# Action item
Beneath this instruction is a block of data; output from it exactly the lines that run from the one containing "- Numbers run" through the one containing "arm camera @", inclusive.

# Data provided
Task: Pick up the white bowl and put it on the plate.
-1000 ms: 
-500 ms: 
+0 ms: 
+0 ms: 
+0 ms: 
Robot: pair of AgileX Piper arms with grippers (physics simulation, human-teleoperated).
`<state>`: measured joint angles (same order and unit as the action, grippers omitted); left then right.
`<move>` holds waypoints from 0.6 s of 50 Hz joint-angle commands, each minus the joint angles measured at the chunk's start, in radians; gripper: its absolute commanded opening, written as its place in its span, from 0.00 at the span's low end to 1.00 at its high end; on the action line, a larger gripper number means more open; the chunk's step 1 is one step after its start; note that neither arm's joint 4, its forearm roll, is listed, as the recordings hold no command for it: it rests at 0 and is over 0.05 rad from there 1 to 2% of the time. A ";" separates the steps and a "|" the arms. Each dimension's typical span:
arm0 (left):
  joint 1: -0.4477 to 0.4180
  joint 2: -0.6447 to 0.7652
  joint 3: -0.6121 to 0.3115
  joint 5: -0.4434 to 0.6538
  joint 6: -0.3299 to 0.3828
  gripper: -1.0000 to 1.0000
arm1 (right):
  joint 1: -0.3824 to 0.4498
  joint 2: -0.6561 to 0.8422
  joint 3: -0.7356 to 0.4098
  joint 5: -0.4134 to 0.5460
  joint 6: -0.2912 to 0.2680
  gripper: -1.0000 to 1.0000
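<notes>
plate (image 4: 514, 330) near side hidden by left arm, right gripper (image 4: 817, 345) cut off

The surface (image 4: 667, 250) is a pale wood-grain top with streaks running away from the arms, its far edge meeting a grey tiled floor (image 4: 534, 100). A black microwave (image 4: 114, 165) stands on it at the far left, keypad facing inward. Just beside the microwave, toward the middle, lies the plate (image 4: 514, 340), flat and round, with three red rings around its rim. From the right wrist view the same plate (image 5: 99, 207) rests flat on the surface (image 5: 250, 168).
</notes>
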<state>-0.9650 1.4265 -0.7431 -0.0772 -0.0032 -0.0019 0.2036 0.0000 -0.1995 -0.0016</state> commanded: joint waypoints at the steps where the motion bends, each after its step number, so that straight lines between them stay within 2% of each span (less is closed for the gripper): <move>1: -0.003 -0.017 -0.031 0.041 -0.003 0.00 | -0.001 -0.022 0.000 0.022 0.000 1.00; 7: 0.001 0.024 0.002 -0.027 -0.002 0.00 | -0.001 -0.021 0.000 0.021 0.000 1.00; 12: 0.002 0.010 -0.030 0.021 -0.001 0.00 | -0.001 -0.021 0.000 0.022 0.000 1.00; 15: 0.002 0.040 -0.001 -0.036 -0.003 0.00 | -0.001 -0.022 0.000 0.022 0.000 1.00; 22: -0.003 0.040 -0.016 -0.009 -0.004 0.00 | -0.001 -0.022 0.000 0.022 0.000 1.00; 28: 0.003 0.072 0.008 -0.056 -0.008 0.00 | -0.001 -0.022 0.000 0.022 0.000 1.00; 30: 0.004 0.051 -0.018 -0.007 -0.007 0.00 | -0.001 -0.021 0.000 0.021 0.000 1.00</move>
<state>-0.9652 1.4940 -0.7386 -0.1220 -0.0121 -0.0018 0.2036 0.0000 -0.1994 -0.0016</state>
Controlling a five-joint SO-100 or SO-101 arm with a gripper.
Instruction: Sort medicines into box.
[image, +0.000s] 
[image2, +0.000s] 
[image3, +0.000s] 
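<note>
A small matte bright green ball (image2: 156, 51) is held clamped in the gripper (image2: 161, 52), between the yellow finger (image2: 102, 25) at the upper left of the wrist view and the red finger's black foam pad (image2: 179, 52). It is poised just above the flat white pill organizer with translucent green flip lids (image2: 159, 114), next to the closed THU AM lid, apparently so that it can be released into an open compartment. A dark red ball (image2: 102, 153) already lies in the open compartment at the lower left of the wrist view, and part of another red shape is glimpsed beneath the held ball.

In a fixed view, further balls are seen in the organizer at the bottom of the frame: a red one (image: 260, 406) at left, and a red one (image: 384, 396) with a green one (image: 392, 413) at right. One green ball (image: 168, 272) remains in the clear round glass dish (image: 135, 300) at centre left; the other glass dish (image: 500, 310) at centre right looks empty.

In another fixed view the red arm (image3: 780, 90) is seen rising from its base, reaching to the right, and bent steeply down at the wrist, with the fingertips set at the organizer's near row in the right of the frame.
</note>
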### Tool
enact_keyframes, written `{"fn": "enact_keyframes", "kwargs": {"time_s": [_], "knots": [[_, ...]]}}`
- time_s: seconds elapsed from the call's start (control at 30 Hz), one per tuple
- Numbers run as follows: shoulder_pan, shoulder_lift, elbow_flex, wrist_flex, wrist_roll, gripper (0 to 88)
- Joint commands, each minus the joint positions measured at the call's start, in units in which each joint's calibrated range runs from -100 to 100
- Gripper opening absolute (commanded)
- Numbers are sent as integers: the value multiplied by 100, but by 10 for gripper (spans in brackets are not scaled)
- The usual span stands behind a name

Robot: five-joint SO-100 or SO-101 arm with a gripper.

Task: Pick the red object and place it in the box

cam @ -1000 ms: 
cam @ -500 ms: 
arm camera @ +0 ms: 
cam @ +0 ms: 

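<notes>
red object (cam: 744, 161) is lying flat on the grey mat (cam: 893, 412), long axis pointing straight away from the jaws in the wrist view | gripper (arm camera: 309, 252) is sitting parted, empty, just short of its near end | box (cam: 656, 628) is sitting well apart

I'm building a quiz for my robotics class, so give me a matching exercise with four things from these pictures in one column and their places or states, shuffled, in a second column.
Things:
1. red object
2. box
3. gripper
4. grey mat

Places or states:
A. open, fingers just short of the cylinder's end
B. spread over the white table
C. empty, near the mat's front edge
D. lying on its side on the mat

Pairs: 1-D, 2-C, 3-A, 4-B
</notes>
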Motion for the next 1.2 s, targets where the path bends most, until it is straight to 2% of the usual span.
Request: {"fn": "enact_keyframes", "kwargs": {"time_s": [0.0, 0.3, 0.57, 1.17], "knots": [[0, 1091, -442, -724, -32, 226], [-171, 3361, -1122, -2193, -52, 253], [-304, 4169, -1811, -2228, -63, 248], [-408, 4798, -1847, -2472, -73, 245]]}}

# Answer for the task
- Numbers run as follows: shoulder_pan, shoulder_lift, elbow_flex, wrist_flex, wrist_roll, gripper (0 to 88)
- Joint commands, each minus the joint positions measured at the call's start, in units in which each joint's calibrated range runs from -100 to 100
- Gripper opening absolute (commanded)
- Numbers are sent as integers: the value multiplied by 100, but by 10 for gripper (spans in brackets are not scaled)
- The usual span stands behind a name

Robot: five-joint SO-100 or SO-101 arm with a gripper.

Task: Pick the red object and place it in the box

cam @ -1000 ms: 
cam @ -500 ms: 
arm camera @ +0 ms: 

This finishes the exercise.